> [Work to complete]: This exercise calls for the data below to be retyped exactly, minus any images.

> [Provided data]:
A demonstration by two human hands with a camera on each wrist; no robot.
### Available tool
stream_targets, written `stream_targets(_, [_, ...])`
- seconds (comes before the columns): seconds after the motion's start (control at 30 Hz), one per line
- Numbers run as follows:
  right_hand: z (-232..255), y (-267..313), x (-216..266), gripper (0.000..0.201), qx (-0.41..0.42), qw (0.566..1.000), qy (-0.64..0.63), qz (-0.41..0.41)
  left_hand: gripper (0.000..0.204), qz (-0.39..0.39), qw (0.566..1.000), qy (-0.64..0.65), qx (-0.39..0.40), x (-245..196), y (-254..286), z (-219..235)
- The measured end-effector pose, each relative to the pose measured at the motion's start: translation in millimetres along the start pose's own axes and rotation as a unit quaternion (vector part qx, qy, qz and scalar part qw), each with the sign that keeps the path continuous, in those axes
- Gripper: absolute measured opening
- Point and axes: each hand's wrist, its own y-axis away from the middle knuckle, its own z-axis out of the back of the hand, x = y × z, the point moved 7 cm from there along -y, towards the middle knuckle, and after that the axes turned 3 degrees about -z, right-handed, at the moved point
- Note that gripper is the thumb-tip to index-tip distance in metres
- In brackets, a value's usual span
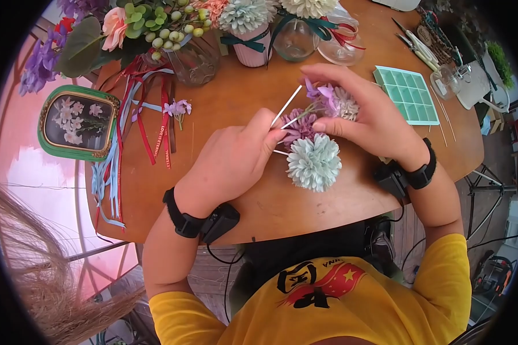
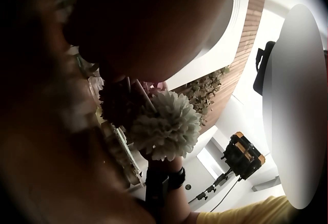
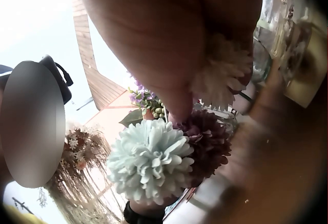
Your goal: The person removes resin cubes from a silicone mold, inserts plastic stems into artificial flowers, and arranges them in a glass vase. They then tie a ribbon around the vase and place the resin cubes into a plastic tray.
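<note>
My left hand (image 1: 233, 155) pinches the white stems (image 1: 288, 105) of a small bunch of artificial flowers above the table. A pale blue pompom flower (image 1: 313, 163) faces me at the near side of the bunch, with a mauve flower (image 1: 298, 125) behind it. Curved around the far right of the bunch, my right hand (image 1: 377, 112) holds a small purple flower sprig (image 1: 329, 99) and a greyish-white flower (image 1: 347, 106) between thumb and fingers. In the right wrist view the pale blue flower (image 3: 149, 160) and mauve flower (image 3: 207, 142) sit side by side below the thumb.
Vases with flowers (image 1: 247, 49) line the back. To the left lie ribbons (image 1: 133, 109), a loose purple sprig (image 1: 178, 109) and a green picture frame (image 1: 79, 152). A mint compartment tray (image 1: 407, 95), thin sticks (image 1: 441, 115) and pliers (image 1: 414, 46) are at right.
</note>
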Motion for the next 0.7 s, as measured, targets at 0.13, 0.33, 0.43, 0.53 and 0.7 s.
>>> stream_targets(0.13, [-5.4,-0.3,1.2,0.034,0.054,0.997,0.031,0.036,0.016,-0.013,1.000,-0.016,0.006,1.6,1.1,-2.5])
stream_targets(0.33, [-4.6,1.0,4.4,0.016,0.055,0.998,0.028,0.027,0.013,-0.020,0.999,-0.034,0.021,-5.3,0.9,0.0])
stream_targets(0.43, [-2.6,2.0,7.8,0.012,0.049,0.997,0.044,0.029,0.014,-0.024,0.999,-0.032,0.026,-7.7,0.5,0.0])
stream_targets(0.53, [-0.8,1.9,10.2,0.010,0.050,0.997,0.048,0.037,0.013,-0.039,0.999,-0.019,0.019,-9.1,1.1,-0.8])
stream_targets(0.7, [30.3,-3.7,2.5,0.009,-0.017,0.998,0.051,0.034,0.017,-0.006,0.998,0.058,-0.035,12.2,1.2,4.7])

> [Response to the task]:
A demonstration by two human hands with a camera on each wrist; no robot.
### Available tool
stream_targets, written `stream_targets(_, [_, ...])`
- seconds (comes before the columns): seconds after the motion's start (control at 30 Hz), one per line
- Numbers run as follows:
  right_hand: z (-232..255), y (-267..313), x (-216..266), gripper (0.000..0.201), qx (-0.41..0.42), qw (0.566..1.000), qy (-0.64..0.63), qz (-0.41..0.41)
  left_hand: gripper (0.000..0.204), qz (-0.39..0.39), qw (0.566..1.000), qy (-0.64..0.65), qx (-0.39..0.40), x (-245..196), y (-254..286), z (-219..235)
- The measured end-effector pose, each relative to the pose measured at the motion's start: translation in millimetres along the start pose's own axes and rotation as a unit quaternion (vector part qx, qy, qz and scalar part qw), each with the sign that keeps the path continuous, in those axes
- Gripper: absolute measured opening
- Point and axes: each hand's wrist, its own y-axis away from the middle knuckle, its own z-axis out of the back of the hand, x = y × z, the point moved 7 cm from there along -y, towards the middle knuckle, and after that the axes turned 3 degrees about -z, right-handed, at the moved point
- Note that gripper is the thumb-tip to index-tip distance in metres
- In brackets, a value's usual span
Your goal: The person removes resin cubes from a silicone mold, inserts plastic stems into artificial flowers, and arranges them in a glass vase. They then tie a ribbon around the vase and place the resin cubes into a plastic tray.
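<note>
My left hand (image 1: 233, 155) pinches the white stems (image 1: 288, 105) of a small bunch of artificial flowers above the table. A pale blue pompom flower (image 1: 313, 163) faces me at the near side of the bunch, with a mauve flower (image 1: 298, 125) behind it. Curved around the far right of the bunch, my right hand (image 1: 377, 112) holds a small purple flower sprig (image 1: 329, 99) and a greyish-white flower (image 1: 347, 106) between thumb and fingers. In the right wrist view the pale blue flower (image 3: 149, 160) and mauve flower (image 3: 207, 142) sit side by side below the thumb.
Vases with flowers (image 1: 247, 49) line the back. To the left lie ribbons (image 1: 133, 109), a loose purple sprig (image 1: 178, 109) and a green picture frame (image 1: 79, 152). A mint compartment tray (image 1: 407, 95), thin sticks (image 1: 441, 115) and pliers (image 1: 414, 46) are at right.
</note>
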Motion for the next 0.7 s, as measured, targets at 0.13, 0.33, 0.43, 0.53 and 0.7 s.
>>> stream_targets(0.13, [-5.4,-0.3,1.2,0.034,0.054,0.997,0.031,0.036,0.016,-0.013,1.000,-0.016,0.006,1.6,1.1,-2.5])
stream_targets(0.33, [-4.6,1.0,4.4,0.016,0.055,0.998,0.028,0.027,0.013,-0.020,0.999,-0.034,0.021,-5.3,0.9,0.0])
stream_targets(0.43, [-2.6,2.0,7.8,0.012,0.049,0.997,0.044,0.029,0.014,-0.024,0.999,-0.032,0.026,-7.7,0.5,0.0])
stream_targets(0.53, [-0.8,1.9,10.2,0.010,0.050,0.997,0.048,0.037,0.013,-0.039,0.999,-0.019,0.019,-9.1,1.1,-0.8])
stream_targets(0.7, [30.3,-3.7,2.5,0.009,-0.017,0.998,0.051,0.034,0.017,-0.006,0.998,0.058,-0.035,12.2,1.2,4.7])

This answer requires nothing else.